Figure 1

Whole-leaf and cross section of wild-type Col-0 and AT1703 A. thaliana uninfected control and infected with S. sclerotiorum at (A) 0, (B) 2, and (C) 3 days post inoculation. Five µM cross-sections generated using Leica RM2245 and stained with (A) toluidine blue and (B,C) lactophenol cotton blue. (D) lesion size (mm²), (E) fungal load and (F) target transcript reduction in Col-0 and T3 AT1703 leaves infected with S. sclerotiorum. A. thaliana inoculated with 1 × 10⁶ µL ascospore solution and measured at 2- and 3-days post inoculation. (D) Sample size of n = 15 leaves per line were measured using ImageJ software and normalized to wild-type Col-0 leaves for lesion measurements.
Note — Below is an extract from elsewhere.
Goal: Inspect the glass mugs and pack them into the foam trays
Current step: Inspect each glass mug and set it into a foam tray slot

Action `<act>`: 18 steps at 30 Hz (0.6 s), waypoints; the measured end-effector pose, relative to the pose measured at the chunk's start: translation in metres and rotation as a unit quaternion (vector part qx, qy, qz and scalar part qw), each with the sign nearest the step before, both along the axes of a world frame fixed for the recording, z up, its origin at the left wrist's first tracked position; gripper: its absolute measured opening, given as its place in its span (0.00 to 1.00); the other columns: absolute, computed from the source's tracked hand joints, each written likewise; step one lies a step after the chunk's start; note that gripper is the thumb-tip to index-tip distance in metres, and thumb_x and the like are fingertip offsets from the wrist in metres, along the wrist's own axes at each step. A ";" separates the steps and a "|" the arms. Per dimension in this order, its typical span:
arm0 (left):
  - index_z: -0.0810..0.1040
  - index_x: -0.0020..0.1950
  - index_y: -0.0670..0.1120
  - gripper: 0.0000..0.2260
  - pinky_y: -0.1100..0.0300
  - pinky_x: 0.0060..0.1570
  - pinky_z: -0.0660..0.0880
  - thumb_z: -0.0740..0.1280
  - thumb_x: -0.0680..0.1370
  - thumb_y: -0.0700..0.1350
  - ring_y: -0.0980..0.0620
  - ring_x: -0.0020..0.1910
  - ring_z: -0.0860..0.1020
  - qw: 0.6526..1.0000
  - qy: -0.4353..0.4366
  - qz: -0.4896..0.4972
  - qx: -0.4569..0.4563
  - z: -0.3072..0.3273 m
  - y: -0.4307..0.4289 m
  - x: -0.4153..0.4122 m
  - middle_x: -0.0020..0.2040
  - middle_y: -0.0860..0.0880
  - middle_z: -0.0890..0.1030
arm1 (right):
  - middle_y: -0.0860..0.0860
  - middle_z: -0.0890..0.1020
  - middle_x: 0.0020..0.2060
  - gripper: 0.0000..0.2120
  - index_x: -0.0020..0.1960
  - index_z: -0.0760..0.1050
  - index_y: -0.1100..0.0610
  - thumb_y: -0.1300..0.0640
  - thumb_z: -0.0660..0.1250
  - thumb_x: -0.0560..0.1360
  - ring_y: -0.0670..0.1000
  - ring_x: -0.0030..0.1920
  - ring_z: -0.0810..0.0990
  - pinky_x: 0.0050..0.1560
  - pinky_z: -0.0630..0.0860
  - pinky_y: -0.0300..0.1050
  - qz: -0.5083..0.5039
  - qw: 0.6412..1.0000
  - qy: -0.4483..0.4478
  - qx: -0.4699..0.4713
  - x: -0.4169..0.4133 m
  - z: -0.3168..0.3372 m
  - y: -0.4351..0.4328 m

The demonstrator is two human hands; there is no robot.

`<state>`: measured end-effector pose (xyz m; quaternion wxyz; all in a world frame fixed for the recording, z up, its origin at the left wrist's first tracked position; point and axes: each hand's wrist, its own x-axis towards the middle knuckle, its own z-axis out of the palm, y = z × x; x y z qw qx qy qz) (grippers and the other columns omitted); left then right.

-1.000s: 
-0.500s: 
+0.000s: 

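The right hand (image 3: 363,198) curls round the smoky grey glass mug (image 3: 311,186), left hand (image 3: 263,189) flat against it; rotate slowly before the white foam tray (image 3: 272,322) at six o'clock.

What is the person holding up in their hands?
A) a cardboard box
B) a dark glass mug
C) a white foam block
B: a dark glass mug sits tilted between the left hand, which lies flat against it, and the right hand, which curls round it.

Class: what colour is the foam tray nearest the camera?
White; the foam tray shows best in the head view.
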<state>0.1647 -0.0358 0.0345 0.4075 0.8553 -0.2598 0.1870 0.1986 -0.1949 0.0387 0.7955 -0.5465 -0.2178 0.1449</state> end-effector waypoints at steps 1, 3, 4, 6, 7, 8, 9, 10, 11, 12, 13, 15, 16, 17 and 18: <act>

Error bars represent standard error and significance was determined using a Student’s t-test (p < 0.05). * = significance. (E) Fungal load quantified using relative abundance of 18S S. sclerotiorum rDNA and calculated using ∆CT against wild-type Col-0. Each line consists of three biological replicates, each containing three infected A. thaliana leaves. (F) Target transcript abundance calculated using the ∆∆CT method with Sac7 as a reference gene. Each line consists of three biological replicates, each containing three infected A. thaliana leaves for (E) and (F). Error bars represent standard error. Scale bars = 50 µm. e, epidermis; m, mesophyll; x, xylem; p, phloem; v, vasculature; s, S. sclerotiorum.